The Review found that Australia was first in the world among countries showing the greatest progress and commitment to enhancing cyber security. It ranked Australia first in 3 of 4 assessment criteria – critical infrastructure, organisational capacity and policy commitment. The Review also highlighted that Australian business leaders have high confidence in the Government’s cyber security stance, a trait which is likely being bolstered by the Government’s continued interaction with business through things like the cyber security roundtable and the Discussion Paper.

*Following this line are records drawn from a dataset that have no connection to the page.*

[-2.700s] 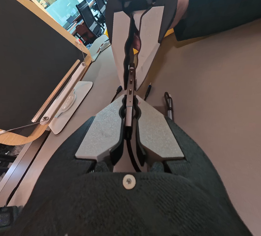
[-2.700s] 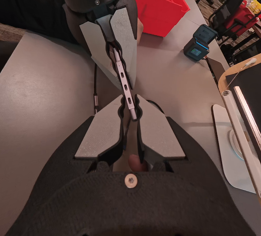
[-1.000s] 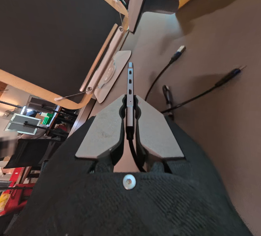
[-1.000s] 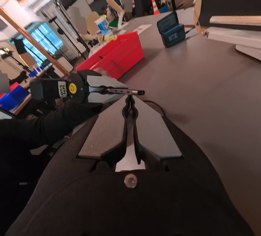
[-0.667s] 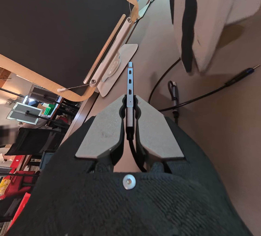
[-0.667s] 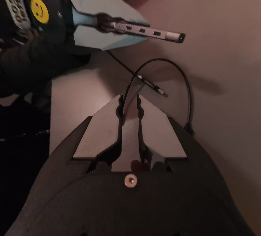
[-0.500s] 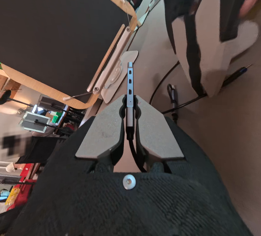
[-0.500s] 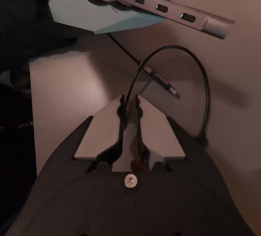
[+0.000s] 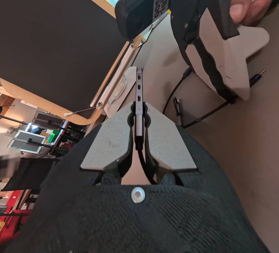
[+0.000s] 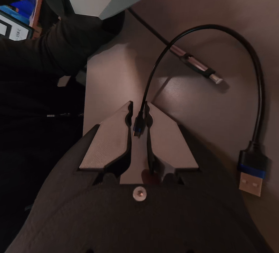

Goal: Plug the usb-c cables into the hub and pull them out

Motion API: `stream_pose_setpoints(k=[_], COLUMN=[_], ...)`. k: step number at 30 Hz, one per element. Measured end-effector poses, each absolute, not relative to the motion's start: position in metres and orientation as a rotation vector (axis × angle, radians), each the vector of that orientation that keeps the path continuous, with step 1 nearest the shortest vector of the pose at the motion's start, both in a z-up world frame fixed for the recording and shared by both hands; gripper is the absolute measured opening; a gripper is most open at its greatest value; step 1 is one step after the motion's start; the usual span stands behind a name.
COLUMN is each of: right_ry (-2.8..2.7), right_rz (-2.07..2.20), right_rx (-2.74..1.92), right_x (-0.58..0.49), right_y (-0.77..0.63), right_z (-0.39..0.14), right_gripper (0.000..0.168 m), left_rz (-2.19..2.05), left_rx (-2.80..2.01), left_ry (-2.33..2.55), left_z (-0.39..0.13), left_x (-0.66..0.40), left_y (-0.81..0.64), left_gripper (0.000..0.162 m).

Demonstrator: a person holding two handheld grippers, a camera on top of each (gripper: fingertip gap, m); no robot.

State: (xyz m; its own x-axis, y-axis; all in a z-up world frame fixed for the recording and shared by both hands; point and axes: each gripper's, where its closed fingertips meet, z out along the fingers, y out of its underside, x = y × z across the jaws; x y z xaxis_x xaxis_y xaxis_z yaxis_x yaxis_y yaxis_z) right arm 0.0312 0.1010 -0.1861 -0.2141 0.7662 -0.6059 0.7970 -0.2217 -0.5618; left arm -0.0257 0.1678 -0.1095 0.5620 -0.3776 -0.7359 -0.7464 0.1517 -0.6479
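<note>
— What fills the upper left of the left wrist view?
— A black board (image 9: 49, 37). Centre frame, the left gripper (image 9: 139, 105) clamps the grey hub (image 9: 139, 91), its ports empty.
— And the right gripper (image 10: 138, 105)?
— Spread apart; the black cable (image 10: 226, 37) loops upward, its usb-c plug (image 10: 138, 126) between the fingers, possibly brushing one.
</note>
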Motion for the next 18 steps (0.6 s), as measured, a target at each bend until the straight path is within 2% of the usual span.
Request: stream_pose_setpoints(k=[4,9,14,18], right_ry=[1.976,1.984,1.907,1.602], right_rz=[-1.411,-1.443,-1.831,-2.203], right_rx=[1.933,1.904,1.924,2.309], right_x=[0.035,0.031,0.021,0.017], right_y=[0.103,0.102,0.119,0.187], right_z=[-0.190,-0.187,-0.131,-0.091], right_gripper=[0.002,0.000,0.000,0.000], left_rz=[0.316,0.310,0.319,0.089], left_rx=[-1.461,-1.473,-1.557,-1.507], left_ry=[1.013,1.022,0.801,0.628], left_z=[-0.108,-0.110,-0.097,-0.070], left_x=[-0.025,-0.024,-0.058,-0.064], left_y=[0.166,0.166,0.177,0.171], left_gripper=[0.007,0.007,0.007,0.006])
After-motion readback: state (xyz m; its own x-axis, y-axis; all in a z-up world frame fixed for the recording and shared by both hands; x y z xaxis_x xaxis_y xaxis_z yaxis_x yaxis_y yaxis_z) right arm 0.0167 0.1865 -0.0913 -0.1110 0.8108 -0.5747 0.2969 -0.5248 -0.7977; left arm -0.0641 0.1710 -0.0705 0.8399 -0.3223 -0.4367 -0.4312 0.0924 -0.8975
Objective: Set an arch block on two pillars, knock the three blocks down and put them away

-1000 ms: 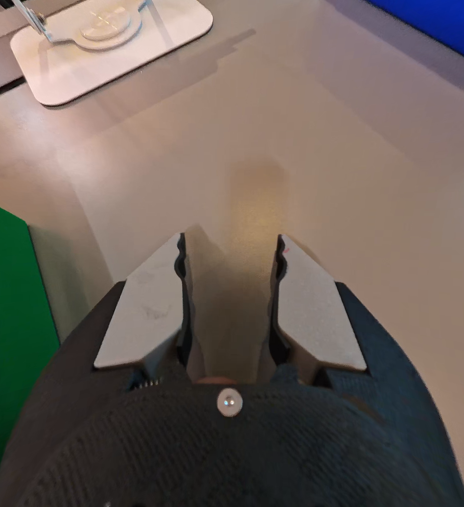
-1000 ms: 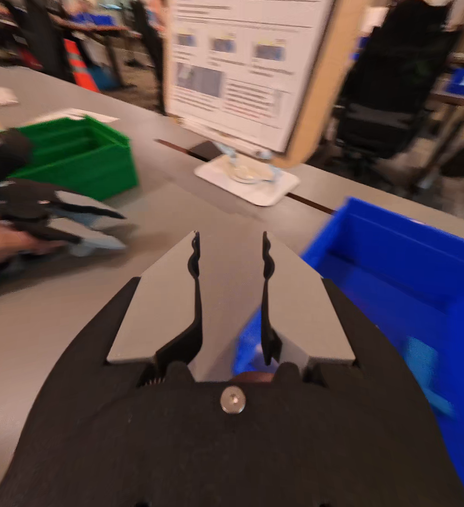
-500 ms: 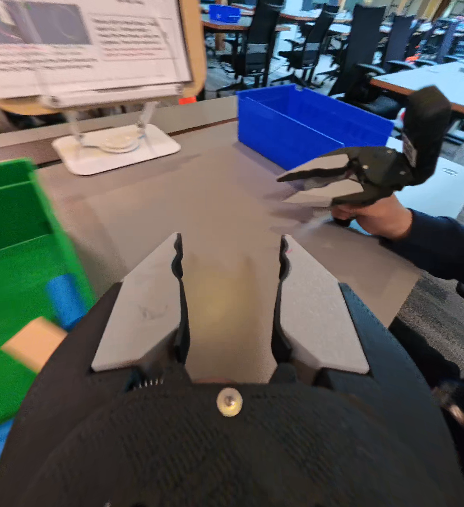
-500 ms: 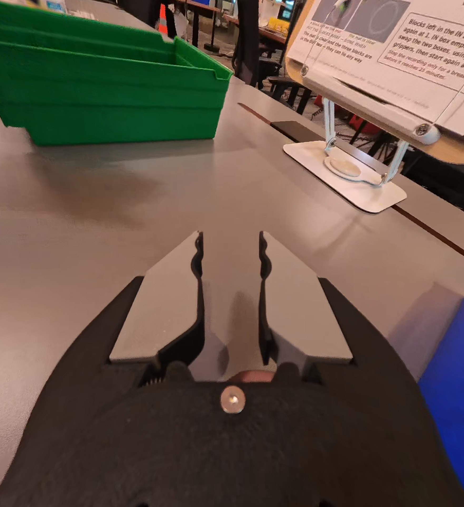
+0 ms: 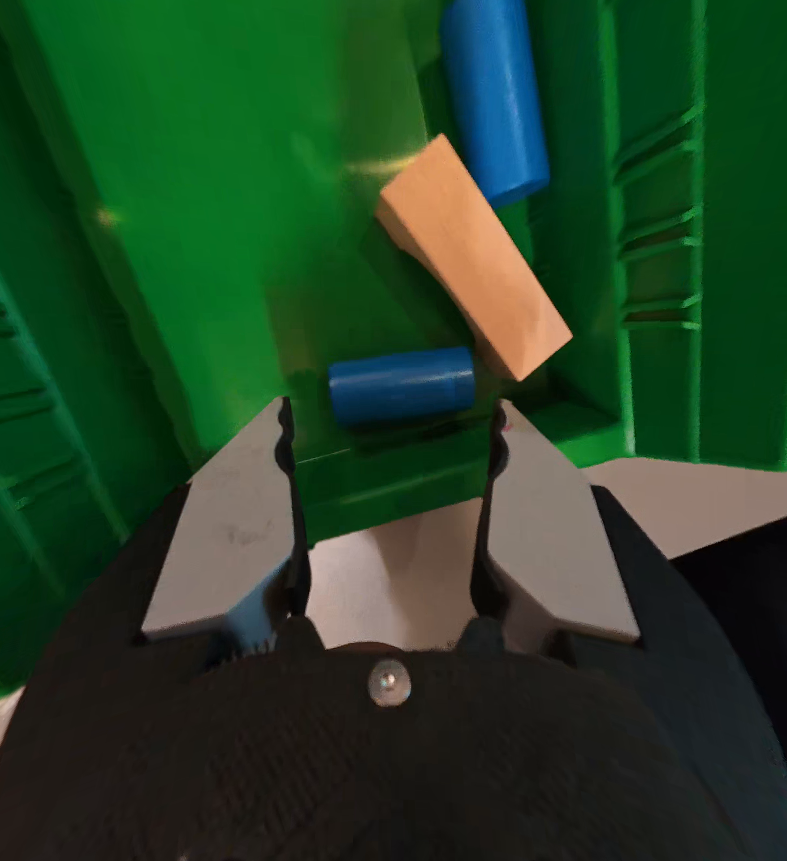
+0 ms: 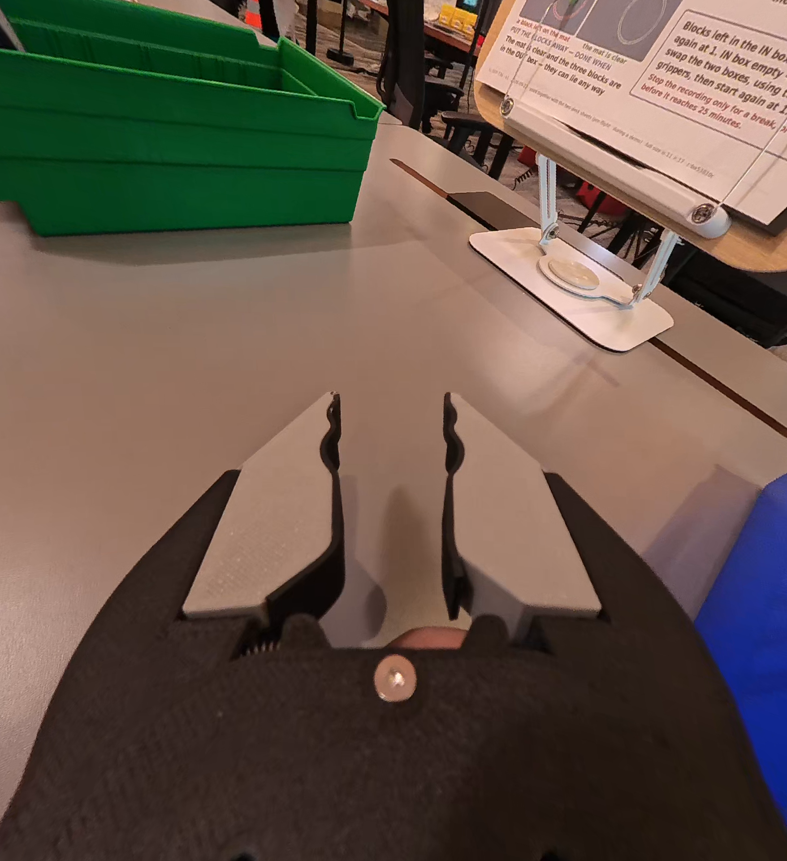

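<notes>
1. Arch block: plain wood, lying tilted in the green bin, its near end propped on a blue pillar, so not flat.
2. Blue pillars, 2: near one lies crosswise by the bin's near wall; far one lies lengthwise along the right wall. All 3 blocks look unsorted, as if dropped in.
3. Left gripper: fingers apart, empty, hovering above the near pillar, probably to pick it first.
4. Right gripper: fingers apart, empty, low over bare grey table, apparently waiting.
5. Blue bin: right edge, likely the put-away box.
6. Document stand: far right.
</notes>
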`<state>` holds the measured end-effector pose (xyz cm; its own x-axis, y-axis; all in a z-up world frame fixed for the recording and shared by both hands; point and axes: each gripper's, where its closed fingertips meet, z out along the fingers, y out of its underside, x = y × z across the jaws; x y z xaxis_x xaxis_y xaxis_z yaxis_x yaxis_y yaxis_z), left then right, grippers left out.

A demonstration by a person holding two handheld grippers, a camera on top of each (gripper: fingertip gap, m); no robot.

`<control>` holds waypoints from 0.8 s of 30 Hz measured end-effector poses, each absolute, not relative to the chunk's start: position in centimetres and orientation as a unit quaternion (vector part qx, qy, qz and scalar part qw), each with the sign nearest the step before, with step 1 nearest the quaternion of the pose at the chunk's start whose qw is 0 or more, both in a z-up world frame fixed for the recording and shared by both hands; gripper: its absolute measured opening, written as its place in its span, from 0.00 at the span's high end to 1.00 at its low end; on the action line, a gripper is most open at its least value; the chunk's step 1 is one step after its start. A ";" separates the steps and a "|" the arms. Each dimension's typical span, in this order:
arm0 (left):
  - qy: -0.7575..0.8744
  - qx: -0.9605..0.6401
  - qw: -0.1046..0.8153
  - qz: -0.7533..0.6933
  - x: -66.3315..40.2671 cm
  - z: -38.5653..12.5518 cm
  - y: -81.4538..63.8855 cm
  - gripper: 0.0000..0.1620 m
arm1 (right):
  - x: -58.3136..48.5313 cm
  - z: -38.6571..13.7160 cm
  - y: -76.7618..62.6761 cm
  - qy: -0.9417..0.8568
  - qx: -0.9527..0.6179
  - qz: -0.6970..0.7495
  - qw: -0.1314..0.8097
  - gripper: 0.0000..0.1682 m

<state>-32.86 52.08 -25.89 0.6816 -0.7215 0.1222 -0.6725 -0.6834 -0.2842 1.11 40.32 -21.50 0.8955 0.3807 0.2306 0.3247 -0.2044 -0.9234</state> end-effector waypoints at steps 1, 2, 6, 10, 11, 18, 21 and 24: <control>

Australia's commitment to cyber security reform
Australia is taking numerous steps to reform its’ cyber security landscape. The recently released Discussion raises a number of interesting points for consideration, and invites collaboration from the industry to help shape Australia’s next steps forward. The Australian Government has made clear that it wants to be at the forefront of leading Australia’s cyber security reform, working with business to create a nationally cohesive cyber security framework. This has garnered international attention and praise, with MIT ranking Australia as the number one country showing the greatest progress and commitment to enhancing cyber security. It will be interesting to see what steps the Australian Government takes next in its goal of making Australian the most cyber secure nation by 2030.